Cook Celect® IVC Filter
Cook Celect IVC Filter

U.S. District Judge Richard Young ordered that three IVC filter cases pending against Cook Medical go to trial in 2017. The cases will be tried in MDL No. 2570 IN RE: Cook Medical, Inc., in the Southern District of Indiana.

Judge Young on July 19 identified three trial plaintiffs and types of filter:

  • Brand v. Cook Medical, Inc. et al., Case No. 1:14-cv-6018 (Celect)
  • Gage v. Cook Medical, Inc. et al., 1:14-cv-1875 (Günther Tulip)
  • Hill v. Cook Medical, Inc., et al, 1:14-cv-6016 (Celect)

Hundreds of Cook and Cordis IVC Filter cases are already filed, and hundreds of thousands of potential clients nationwide who need attorneys.

Rapacious greed of two companies

The cause of the litigation is the rapacious greed of the two companies competing to get market share, rolling out one defective product after another for the last 16 years, brushing aside reports of patient deaths and lying to the FDA about it.

  • Cordis IVC Filter Litigation is centered in the California state courts, where hundreds of cases are up for consolidation. Cordis Corporation is organized under the laws of Florida, with its principal place of business in Fremont, California.
  • Bard IVC Filter Litigation is consolidated in MDL 2641 (multi-district litigation docket) in US District Court in Arizona.
  • Cook Medical IVC Filter Litigation is consolidated in MDL 2570 in US District Court for the Southern District of Indiana. The defendants are Cook Medical, LLC and Cook Inc., both of Bloomington, IN, and William Cook Europe APS, Bjaeverskov, Denmark. The federal district court has created a short form complaint.
  • There is no MDL for Boston Scientific Corp IVC Filter Litigation. “We believe it is possible that more cases will be filed and a motion for consolidation and transfer may be formed in an effort to form an MDL,” says Mass Tort Consultant John Ray.

The small, umbrella-like devices are implanted for prevention of pulmonary embolism and they perforate the vena cava, migrated out of position or fracture, sending fragments or metal shards into the heart or lungs.

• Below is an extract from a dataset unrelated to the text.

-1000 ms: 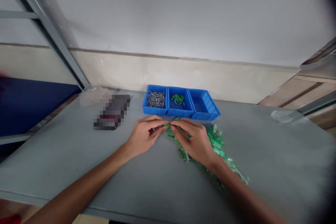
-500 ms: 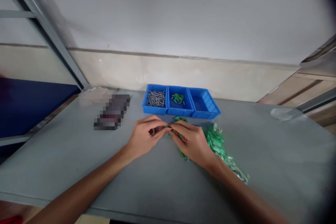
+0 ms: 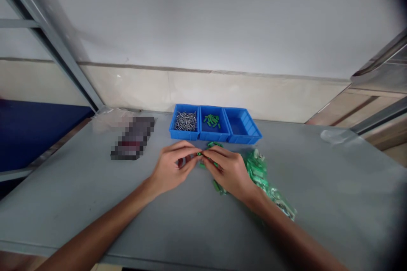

On May 12, Magistrate Baker denied Cook’s motion for a protective order. “Cook tries to distinguish Bard [Bard IVC Filters Products Liability Litigation, MDL 15-02641-PHX DGC (D. Ariz. April 1, 2016] on the basis that the defendant in that case had received an FDA warning letter, whereas Cook has not. This strikes the Court as the proverbial distinction without a difference. Warning letter or not, case law supports a finding that this information is relevant and discoverable,” he wrote.